─── The data

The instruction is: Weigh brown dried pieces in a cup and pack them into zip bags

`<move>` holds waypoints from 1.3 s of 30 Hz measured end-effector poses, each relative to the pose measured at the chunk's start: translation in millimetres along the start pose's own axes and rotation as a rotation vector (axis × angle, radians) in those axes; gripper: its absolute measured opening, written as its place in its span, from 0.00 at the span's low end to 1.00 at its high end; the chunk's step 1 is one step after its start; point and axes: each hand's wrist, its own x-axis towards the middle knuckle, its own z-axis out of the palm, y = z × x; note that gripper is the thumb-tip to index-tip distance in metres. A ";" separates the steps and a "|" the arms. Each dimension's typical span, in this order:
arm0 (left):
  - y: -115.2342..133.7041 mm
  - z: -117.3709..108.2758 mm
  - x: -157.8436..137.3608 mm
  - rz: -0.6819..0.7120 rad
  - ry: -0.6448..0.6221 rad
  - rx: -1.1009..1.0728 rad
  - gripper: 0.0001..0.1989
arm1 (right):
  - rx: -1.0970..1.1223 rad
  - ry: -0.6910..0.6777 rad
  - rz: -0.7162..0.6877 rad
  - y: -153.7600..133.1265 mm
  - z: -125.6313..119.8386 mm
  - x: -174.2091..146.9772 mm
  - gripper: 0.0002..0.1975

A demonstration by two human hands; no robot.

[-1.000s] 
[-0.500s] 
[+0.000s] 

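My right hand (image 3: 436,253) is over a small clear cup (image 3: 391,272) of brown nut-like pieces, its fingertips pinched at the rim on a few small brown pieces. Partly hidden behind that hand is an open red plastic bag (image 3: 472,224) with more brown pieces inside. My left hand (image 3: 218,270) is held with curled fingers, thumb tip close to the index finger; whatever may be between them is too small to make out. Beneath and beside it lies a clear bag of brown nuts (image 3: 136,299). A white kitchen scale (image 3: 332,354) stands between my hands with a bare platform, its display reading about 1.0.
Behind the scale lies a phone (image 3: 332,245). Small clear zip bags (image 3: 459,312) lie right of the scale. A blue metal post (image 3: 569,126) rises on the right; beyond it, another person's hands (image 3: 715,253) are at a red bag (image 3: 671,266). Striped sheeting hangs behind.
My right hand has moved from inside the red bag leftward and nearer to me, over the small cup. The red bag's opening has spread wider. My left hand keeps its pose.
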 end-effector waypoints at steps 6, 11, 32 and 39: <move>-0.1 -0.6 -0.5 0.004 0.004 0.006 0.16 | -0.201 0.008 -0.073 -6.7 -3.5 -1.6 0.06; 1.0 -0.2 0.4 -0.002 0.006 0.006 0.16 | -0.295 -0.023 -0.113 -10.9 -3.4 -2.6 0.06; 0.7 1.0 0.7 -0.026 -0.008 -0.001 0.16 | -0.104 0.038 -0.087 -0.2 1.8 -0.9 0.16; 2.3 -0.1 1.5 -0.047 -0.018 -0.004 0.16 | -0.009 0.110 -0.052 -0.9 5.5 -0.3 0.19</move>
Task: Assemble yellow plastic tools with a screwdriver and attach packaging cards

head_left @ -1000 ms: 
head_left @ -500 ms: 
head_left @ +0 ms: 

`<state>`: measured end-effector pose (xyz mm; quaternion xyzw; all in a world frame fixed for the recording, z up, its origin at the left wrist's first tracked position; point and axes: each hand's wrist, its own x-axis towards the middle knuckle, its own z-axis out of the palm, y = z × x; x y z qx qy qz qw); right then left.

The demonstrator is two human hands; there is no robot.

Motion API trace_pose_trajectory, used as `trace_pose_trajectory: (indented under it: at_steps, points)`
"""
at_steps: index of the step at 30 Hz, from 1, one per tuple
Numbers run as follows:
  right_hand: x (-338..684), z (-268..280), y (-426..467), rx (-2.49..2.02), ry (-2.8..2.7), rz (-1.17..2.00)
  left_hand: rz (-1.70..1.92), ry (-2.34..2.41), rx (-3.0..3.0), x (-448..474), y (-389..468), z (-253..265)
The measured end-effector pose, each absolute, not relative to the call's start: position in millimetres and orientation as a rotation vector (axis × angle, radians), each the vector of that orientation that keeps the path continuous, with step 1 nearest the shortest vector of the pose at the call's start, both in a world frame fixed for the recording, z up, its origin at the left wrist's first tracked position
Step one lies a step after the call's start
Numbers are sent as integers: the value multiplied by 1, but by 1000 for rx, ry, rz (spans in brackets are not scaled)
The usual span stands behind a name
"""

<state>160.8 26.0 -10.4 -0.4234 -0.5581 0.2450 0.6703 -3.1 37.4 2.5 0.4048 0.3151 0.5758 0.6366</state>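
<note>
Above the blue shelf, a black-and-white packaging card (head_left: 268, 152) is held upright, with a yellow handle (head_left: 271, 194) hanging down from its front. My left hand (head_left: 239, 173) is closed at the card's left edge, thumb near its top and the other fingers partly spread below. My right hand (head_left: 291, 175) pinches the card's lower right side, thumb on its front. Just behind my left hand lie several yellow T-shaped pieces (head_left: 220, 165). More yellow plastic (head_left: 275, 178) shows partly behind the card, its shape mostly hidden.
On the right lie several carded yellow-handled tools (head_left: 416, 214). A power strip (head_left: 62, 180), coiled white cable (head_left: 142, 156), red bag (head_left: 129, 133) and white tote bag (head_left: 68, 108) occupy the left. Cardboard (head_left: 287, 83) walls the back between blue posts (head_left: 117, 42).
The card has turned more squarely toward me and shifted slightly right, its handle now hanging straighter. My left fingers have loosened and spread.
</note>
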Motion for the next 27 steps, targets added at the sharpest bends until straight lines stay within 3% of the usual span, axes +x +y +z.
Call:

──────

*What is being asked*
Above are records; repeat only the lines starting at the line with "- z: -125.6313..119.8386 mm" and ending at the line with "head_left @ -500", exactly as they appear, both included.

*Written answer*
  - z: -125.6313..119.8386 mm
  - x: -174.2091..146.9772 mm
  - gripper: 0.0002..0.1975

A demonstration by two human hands; no robot.

[-1.000s] 
[-0.500s] 
[+0.000s] 

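My right hand (image 3: 436,253) is over a small clear cup (image 3: 391,272) of brown nut-like pieces, its fingertips pinched at the rim on a few small brown pieces. Partly hidden behind that hand is an open red plastic bag (image 3: 472,224) with more brown pieces inside. My left hand (image 3: 218,270) is held with curled fingers, thumb tip close to the index finger; whatever may be between them is too small to make out. Beneath and beside it lies a clear bag of brown nuts (image 3: 136,299). A white kitchen scale (image 3: 332,354) stands between my hands with a bare platform, its display reading about 1.0.
Behind the scale lies a phone (image 3: 332,245). Small clear zip bags (image 3: 459,312) lie right of the scale. A blue metal post (image 3: 569,126) rises on the right; beyond it, another person's hands (image 3: 715,253) are at a red bag (image 3: 671,266). Striped sheeting hangs behind.
My right hand has moved from inside the red bag leftward and nearer to me, over the small cup. The red bag's opening has spread wider. My left hand keeps its pose.
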 end-effector waypoints at steps 6, 11, 32 and 39: <move>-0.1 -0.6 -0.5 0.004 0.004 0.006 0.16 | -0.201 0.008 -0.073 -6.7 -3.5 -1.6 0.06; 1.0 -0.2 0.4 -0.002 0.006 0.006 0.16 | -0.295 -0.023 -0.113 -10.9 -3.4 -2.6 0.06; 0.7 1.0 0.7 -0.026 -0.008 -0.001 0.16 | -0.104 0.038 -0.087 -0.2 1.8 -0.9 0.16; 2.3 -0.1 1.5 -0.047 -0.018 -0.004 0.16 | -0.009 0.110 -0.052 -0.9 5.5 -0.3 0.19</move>
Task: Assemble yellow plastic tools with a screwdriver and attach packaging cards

head_left @ -1000 ms: 
head_left @ -500 ms: 

The response is finished, and the exercise is complete.